§ **PROBLEM STATEMENT**
From the entries below, count the lines with "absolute". Write only the count.
Segment Start: TASK DATA
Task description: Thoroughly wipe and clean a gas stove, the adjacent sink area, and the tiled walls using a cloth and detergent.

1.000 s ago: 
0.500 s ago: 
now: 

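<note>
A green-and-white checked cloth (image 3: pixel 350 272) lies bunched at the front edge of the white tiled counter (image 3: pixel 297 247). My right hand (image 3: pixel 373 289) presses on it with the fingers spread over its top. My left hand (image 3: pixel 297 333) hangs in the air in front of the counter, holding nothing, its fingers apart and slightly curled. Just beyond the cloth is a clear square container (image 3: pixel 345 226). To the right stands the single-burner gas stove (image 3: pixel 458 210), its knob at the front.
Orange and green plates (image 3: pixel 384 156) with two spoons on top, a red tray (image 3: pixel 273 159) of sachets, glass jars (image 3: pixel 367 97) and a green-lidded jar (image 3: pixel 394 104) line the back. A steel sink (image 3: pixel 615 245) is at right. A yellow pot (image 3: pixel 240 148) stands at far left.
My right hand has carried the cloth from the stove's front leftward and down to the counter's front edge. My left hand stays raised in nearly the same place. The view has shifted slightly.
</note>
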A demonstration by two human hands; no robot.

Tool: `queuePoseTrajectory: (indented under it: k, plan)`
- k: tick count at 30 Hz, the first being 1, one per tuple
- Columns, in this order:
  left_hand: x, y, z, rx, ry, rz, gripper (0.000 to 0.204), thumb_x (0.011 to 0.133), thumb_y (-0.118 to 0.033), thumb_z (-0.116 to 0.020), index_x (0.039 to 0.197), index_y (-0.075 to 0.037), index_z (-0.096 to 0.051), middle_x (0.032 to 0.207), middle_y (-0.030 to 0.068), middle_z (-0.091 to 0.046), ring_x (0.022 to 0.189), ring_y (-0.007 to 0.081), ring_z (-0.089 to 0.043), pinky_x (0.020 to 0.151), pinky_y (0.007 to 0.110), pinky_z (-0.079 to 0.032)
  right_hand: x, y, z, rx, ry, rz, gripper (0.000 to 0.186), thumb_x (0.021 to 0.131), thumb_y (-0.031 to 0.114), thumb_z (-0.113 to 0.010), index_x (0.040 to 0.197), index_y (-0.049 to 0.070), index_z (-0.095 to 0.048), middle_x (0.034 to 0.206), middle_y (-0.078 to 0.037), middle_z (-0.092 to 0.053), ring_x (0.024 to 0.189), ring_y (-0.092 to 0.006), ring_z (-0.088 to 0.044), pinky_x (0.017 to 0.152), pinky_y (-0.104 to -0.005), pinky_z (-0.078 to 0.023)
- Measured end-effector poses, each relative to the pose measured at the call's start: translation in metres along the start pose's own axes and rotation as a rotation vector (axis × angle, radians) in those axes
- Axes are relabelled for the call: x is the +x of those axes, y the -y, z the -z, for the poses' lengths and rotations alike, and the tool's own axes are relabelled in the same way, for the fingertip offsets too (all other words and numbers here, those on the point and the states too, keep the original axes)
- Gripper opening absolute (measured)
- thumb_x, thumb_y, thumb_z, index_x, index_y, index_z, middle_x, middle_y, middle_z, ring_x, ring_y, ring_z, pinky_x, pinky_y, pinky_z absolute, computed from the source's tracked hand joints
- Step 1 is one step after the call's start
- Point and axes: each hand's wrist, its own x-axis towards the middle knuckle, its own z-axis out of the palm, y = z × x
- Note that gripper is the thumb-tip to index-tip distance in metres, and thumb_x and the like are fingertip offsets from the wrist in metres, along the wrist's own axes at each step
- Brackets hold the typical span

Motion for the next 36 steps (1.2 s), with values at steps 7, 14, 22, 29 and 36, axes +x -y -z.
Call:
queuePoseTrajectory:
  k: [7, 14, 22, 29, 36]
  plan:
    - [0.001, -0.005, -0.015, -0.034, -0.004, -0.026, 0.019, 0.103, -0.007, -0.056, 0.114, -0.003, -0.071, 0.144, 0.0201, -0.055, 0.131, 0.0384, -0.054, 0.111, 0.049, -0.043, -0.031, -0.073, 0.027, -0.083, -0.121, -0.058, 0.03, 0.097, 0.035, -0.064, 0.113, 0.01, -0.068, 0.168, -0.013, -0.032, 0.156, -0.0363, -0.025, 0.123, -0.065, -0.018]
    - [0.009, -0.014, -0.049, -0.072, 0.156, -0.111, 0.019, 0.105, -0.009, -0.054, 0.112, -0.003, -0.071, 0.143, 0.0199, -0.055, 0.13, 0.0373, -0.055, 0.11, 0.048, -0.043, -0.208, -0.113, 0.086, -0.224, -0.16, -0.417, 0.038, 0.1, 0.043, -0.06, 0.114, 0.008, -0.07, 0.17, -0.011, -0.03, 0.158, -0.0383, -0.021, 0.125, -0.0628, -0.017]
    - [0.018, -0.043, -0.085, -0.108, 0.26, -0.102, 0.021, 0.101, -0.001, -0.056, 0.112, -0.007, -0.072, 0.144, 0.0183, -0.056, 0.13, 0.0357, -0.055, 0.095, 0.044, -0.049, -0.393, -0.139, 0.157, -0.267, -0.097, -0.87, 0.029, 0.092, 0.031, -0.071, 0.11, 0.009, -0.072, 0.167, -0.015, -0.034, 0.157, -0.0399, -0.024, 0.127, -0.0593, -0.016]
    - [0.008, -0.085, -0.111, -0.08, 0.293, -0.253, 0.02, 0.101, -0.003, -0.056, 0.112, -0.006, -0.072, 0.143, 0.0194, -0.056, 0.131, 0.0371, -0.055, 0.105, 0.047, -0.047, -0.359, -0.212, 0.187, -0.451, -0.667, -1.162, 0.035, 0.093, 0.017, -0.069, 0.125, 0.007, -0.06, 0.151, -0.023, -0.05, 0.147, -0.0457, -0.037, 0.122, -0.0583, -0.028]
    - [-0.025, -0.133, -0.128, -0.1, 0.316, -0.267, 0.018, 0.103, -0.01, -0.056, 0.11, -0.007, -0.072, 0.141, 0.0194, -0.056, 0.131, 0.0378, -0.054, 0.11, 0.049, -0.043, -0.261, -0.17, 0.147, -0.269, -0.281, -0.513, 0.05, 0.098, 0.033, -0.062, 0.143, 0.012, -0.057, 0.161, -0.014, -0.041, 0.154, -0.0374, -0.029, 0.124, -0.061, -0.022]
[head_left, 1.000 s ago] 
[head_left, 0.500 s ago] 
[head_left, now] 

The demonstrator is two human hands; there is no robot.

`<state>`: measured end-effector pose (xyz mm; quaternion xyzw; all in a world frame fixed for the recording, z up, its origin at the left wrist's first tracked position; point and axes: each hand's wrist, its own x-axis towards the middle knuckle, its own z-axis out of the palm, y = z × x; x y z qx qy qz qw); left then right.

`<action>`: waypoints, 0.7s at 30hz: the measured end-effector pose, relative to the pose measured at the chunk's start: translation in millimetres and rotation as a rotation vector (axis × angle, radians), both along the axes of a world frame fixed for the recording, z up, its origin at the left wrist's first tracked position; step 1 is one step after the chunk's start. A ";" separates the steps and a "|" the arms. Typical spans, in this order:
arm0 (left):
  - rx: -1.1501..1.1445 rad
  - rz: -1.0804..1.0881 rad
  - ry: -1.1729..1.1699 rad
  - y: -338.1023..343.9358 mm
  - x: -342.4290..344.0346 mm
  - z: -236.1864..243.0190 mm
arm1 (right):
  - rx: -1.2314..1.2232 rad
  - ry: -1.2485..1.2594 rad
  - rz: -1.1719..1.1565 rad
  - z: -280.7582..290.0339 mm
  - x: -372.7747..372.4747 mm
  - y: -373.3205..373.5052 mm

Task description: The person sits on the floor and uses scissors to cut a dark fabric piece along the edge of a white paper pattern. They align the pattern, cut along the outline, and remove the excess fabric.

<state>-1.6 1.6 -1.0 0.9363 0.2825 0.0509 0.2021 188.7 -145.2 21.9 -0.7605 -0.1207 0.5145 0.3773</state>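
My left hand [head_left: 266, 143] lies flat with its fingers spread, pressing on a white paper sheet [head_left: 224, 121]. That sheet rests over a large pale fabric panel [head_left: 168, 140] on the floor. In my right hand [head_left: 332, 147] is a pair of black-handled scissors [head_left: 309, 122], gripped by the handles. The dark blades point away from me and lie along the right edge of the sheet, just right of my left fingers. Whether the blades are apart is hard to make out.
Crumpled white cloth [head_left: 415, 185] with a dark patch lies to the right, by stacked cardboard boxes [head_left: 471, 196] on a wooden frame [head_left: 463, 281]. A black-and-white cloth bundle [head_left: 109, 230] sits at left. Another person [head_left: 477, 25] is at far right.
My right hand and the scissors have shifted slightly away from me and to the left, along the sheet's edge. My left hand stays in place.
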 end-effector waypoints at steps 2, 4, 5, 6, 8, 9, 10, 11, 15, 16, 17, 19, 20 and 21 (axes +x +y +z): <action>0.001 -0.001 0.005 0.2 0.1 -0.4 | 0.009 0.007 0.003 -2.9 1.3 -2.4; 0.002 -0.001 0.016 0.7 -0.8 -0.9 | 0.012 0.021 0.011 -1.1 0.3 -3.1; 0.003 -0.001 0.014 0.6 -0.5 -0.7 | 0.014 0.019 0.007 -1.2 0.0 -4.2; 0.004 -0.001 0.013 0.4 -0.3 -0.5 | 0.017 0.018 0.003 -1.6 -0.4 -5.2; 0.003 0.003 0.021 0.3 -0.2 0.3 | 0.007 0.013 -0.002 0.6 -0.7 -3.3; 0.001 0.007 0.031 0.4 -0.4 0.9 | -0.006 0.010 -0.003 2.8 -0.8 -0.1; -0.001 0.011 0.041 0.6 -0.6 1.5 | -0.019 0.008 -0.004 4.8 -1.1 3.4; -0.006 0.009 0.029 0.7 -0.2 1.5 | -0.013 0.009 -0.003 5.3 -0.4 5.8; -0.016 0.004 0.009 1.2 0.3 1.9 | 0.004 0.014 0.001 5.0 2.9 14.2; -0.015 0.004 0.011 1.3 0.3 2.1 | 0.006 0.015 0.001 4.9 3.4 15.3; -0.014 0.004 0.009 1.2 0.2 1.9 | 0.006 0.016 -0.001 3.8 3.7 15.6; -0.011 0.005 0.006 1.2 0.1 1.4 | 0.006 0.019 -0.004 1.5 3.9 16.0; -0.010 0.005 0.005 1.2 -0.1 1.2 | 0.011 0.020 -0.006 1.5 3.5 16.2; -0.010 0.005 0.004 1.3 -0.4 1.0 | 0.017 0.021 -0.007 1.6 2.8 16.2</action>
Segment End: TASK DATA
§ **TASK RESULT**
2